- What the task asks: Give the listing again exactly, skipping any pictures it holds.
● ● ●
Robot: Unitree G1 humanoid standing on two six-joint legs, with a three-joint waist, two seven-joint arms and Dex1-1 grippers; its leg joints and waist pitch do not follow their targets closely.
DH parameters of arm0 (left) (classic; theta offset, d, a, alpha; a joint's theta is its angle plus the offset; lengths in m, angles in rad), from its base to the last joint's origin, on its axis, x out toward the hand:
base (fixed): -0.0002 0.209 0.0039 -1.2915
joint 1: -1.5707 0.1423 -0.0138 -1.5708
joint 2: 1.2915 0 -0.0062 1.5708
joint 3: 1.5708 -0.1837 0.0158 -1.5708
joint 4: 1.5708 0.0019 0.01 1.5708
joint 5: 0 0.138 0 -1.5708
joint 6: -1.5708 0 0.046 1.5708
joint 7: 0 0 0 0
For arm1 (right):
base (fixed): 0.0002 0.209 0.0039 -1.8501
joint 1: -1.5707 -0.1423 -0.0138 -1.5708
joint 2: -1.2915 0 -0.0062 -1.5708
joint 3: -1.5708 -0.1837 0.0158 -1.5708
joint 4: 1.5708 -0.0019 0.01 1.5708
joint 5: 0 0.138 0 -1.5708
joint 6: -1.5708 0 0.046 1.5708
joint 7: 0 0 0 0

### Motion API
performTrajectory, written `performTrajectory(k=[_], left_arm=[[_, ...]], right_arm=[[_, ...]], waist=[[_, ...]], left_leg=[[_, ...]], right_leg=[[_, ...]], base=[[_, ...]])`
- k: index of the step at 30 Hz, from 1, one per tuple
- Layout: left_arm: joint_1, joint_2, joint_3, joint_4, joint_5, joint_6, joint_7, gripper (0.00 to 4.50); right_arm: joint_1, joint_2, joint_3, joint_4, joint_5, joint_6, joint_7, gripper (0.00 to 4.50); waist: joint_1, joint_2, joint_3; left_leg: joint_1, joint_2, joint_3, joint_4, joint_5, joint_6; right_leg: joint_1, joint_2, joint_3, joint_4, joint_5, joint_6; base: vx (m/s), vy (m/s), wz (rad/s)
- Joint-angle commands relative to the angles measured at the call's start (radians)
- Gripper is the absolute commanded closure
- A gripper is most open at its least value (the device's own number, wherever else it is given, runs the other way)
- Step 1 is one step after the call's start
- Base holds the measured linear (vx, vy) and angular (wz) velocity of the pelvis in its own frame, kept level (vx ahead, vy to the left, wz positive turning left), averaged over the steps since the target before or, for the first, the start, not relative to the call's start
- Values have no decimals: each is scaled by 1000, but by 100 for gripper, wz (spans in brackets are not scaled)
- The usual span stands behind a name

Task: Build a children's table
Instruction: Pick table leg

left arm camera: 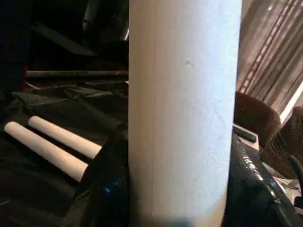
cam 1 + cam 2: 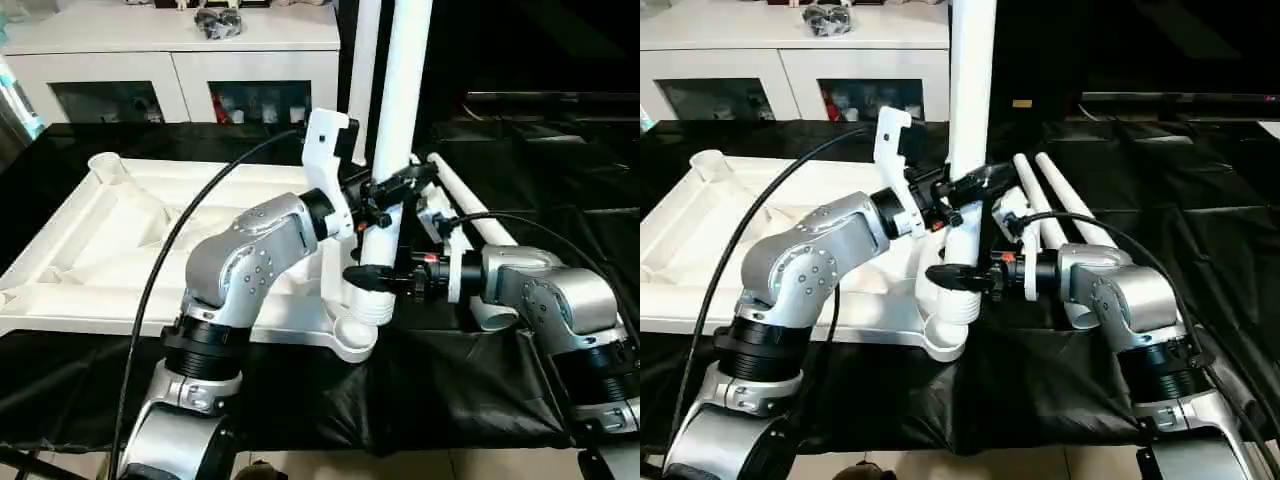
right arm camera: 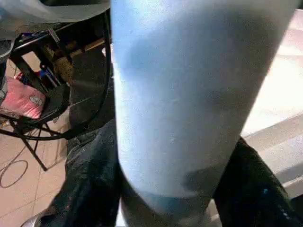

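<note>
The children's table top (image 2: 120, 230) lies upside down on black cloth, rim up. One white leg (image 2: 402, 90) stands upright in its near right corner socket (image 2: 352, 335). My left gripper (image 2: 392, 192) is shut on this leg partway up; its fingers (image 1: 106, 184) press both sides of it. Lower down, just above the socket, my right gripper (image 2: 378, 272) is shut on the same leg, and its black fingers (image 3: 90, 189) hug the shaft. A second leg (image 2: 363, 60) rises behind the first. Two more legs (image 2: 1065, 205) lie side by side on the cloth to the right.
A white cabinet (image 2: 170, 60) with shelf openings stands behind the work, with small items on top. The black cloth (image 2: 450, 390) covers the surface to the front edge. The left arm's black cable (image 2: 160, 260) arcs over the table top.
</note>
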Motion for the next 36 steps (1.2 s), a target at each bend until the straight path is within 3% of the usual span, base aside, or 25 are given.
performTrajectory(k=[1, 9, 11, 16, 19, 21, 22, 23, 25, 26, 27, 29, 30, 32, 34, 36], left_arm=[[-1, -1, -2, -26, -13, 5, -12, 265], [3, 7, -27, -30, 12, -4, -14, 265], [-5, 3, -20, -13, 20, 5, 11, 195], [-10, 2, -14, -23, 9, -12, -6, 162], [-13, 0, 0, -33, 3, -39, -11, 147], [-37, 3, 70, -46, -45, -59, -12, 147], [-46, 8, 97, -50, -60, -67, -14, 147], [-54, 33, 127, -43, -72, -73, -28, 147], [-49, 120, 137, -31, -55, -87, -100, 147], [-49, 120, 137, -31, -55, -87, -100, 147], [-17, 217, 107, -30, -30, -95, -207, 147], [7, 267, 79, -30, -9, -103, -264, 147], [66, 357, 14, -27, 44, -146, -374, 147], [99, 396, -22, -22, 73, -167, -419, 147], [131, 426, -59, -16, 106, -202, -452, 147], [188, 497, -163, 3, 188, -268, -507, 147]], right_arm=[[-12, 0, 3, 4, -14, -11, -6, 248], [-15, 4, 5, 7, -21, -2, -15, 259], [-11, 7, 5, 6, -22, -7, -17, 259], [1, 24, -11, 3, -17, -27, -33, 259], [4, 46, -37, 7, -9, -44, -60, 259], [8, 87, -85, 18, -3, -75, -132, 259], [10, 103, -101, 22, -6, -89, -160, 259], [12, 119, -118, 28, -19, -111, -201, 259], [14, 145, -152, 49, -53, -164, -295, 259], [14, 145, -152, 49, -53, -164, -295, 259], [14, 151, -180, 73, -83, -184, -375, 259], [18, 149, -187, 78, -101, -198, -406, 259], [40, 136, -182, 64, -140, -224, -437, 259], [57, 131, -178, 47, -161, -239, -448, 259], [75, 130, -180, 26, -172, -242, -460, 259], [113, 133, -190, -23, -181, -250, -482, 259]], waist=[[1, -30, -82], [1, -30, -82], [1, -29, -82], [2, -26, -83], [1, -26, -83], [2, -17, -83], [1, -19, -83], [-1, -20, -84], [-3, -9, -82], [-9, -11, -81], [-5, -8, -81], [-12, 0, -82], [-13, 0, -83], [-11, 7, -85], [-11, 4, -83], [-8, 4, -82]], left_leg=[[18, 50, -17, -55, -122, 64], [18, 50, -17, -56, -125, 61], [18, 50, -16, -55, -125, 60], [18, 50, -17, -55, -125, 58], [18, 51, -18, -56, -126, 56], [19, 50, -19, -56, -134, 51], [19, 50, -18, -56, -137, 49], [17, 49, -19, -58, -139, 42], [24, 47, -20, -62, -162, 25], [22, 46, -21, -64, -171, 20], [28, 48, -22, -65, -174, 12], [31, 48, -21, -69, -176, -4], [33, 49, -20, -68, -180, -9], [40, 52, -18, -69, -191, -18], [36, 52, -18, -72, -196, -17], [31, 53, -22, -75, -202, -12]], right_leg=[[57, -76, 50, -77, -251, -150], [57, -75, 51, -78, -261, -142], [57, -75, 51, -78, -259, -142], [56, -76, 51, -78, -255, -146], [56, -76, 50, -77, -250, -148], [56, -76, 49, -76, -245, -157], [55, -77, 50, -77, -244, -157], [57, -77, 48, -75, -243, -161], [47, -74, 48, -80, -273, -145], [51, -72, 47, -76, -279, -140], [48, -75, 49, -81, -286, -131], [44, -68, 51, -74, -275, -128], [45, -68, 52, -72, -260, -134], [41, -69, 55, -70, -217, -142], [44, -70, 57, -67, -213, -144], [47, -73, 58, -70, -219, -139]], base=[[0, 0, 0], [0, 0, 0], [0, 0, 0], [0, 0, 0], [0, 0, 0], [0, 0, 0], [0, 0, 0], [0, 0, 0], [0, 0, 0], [0, 0, 0], [0, 0, 0], [0, 0, 0], [0, 0, 0], [0, 0, 0], [0, 0, 0], [0, 0, 0]])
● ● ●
- Written reply:
Robot: Unitree G1 humanoid standing on two six-joint legs, with a three-joint waist, two seven-joint arms and Dex1-1 grippers; its leg joints and waist pitch do not follow their targets closely.
DH parameters of arm0 (left) (classic; theta offset, d, a, alpha; a joint's theta is its angle plus the offset; lengths in m, angles in rad), from its base to the last joint's origin, on its axis, x out toward the hand:
base (fixed): -0.0002 0.209 0.0039 -1.2915
joint 1: -1.5707 0.1423 -0.0138 -1.5708
joint 2: 1.2915 0 -0.0062 1.5708
joint 3: 1.5708 -0.1837 0.0158 -1.5708
joint 4: 1.5708 0.0019 0.01 1.5708
joint 5: 0 0.138 0 -1.5708
joint 6: -1.5708 0 0.046 1.5708
joint 7: 0 0 0 0
For arm1 (right):
base (fixed): 0.0002 0.209 0.0039 -1.8501
joint 1: -1.5707 -0.1423 -0.0138 -1.5708
joint 2: -1.2915 0 -0.0062 -1.5708
joint 3: -1.5708 -0.1837 0.0158 -1.5708
joint 4: 1.5708 -0.0019 0.01 1.5708
joint 5: 0 0.138 0 -1.5708
joint 6: -1.5708 0 0.046 1.5708
joint 7: 0 0 0 0

### Motion API
performTrajectory, written `performTrajectory(k=[_], left_arm=[[_, ...]], right_arm=[[_, ...]], waist=[[_, ...]], left_leg=[[_, ...]], right_leg=[[_, ...]], base=[[_, ...]])`
- k: index of the step at 30 Hz, from 1, one per tuple
- Layout: left_arm: joint_1, joint_2, joint_3, joint_4, joint_5, joint_6, joint_7, gripper (0.00 to 4.50); right_arm: joint_1, joint_2, joint_3, joint_4, joint_5, joint_6, joint_7, gripper (0.00 to 4.50); waist: joint_1, joint_2, joint_3; left_leg: joint_1, joint_2, joint_3, joint_4, joint_5, joint_6; right_leg: joint_1, joint_2, joint_3, joint_4, joint_5, joint_6; base: vx (m/s), vy (m/s), wz (rad/s)
- Joint-angle commands relative to the angles measured at the call's start (radians)
- Gripper is the absolute commanded closure
- A gripper is most open at its least value (the device's own number, wherever else it is given, runs the other way)
- Step 1 is one step after the call's start
- Base holds the measured linear (vx, vy) and angular (wz) velocity of the pelvis in its own frame, kept level (vx ahead, vy to the left, wz positive turning left), averaged over the steps since the target before or, for the first, the start, not relative to the call's start
- Values have no decimals: each is scaled by 1000, but by 100 for gripper, wz (spans in brackets are not scaled)
- The usual span stands behind a name

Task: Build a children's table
Instruction: Pick table leg

left arm camera: 
cam 1 + cam 2: 
right arm camera: 

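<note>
The children's table top (image 2: 120, 230) lies upside down on black cloth, rim up. One white leg (image 2: 402, 90) stands upright in its near right corner socket (image 2: 352, 335). My left gripper (image 2: 392, 192) is shut on this leg partway up; its fingers (image 1: 106, 184) press both sides of it. Lower down, just above the socket, my right gripper (image 2: 378, 272) is shut on the same leg, and its black fingers (image 3: 90, 189) hug the shaft. A second leg (image 2: 363, 60) rises behind the first. Two more legs (image 2: 1065, 205) lie side by side on the cloth to the right.
A white cabinet (image 2: 170, 60) with shelf openings stands behind the work, with small items on top. The black cloth (image 2: 450, 390) covers the surface to the front edge. The left arm's black cable (image 2: 160, 260) arcs over the table top.
</note>
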Motion for the next 36 steps (1.2 s), a target at each bend until the straight path is within 3% of the usual span, base aside, or 25 are given.
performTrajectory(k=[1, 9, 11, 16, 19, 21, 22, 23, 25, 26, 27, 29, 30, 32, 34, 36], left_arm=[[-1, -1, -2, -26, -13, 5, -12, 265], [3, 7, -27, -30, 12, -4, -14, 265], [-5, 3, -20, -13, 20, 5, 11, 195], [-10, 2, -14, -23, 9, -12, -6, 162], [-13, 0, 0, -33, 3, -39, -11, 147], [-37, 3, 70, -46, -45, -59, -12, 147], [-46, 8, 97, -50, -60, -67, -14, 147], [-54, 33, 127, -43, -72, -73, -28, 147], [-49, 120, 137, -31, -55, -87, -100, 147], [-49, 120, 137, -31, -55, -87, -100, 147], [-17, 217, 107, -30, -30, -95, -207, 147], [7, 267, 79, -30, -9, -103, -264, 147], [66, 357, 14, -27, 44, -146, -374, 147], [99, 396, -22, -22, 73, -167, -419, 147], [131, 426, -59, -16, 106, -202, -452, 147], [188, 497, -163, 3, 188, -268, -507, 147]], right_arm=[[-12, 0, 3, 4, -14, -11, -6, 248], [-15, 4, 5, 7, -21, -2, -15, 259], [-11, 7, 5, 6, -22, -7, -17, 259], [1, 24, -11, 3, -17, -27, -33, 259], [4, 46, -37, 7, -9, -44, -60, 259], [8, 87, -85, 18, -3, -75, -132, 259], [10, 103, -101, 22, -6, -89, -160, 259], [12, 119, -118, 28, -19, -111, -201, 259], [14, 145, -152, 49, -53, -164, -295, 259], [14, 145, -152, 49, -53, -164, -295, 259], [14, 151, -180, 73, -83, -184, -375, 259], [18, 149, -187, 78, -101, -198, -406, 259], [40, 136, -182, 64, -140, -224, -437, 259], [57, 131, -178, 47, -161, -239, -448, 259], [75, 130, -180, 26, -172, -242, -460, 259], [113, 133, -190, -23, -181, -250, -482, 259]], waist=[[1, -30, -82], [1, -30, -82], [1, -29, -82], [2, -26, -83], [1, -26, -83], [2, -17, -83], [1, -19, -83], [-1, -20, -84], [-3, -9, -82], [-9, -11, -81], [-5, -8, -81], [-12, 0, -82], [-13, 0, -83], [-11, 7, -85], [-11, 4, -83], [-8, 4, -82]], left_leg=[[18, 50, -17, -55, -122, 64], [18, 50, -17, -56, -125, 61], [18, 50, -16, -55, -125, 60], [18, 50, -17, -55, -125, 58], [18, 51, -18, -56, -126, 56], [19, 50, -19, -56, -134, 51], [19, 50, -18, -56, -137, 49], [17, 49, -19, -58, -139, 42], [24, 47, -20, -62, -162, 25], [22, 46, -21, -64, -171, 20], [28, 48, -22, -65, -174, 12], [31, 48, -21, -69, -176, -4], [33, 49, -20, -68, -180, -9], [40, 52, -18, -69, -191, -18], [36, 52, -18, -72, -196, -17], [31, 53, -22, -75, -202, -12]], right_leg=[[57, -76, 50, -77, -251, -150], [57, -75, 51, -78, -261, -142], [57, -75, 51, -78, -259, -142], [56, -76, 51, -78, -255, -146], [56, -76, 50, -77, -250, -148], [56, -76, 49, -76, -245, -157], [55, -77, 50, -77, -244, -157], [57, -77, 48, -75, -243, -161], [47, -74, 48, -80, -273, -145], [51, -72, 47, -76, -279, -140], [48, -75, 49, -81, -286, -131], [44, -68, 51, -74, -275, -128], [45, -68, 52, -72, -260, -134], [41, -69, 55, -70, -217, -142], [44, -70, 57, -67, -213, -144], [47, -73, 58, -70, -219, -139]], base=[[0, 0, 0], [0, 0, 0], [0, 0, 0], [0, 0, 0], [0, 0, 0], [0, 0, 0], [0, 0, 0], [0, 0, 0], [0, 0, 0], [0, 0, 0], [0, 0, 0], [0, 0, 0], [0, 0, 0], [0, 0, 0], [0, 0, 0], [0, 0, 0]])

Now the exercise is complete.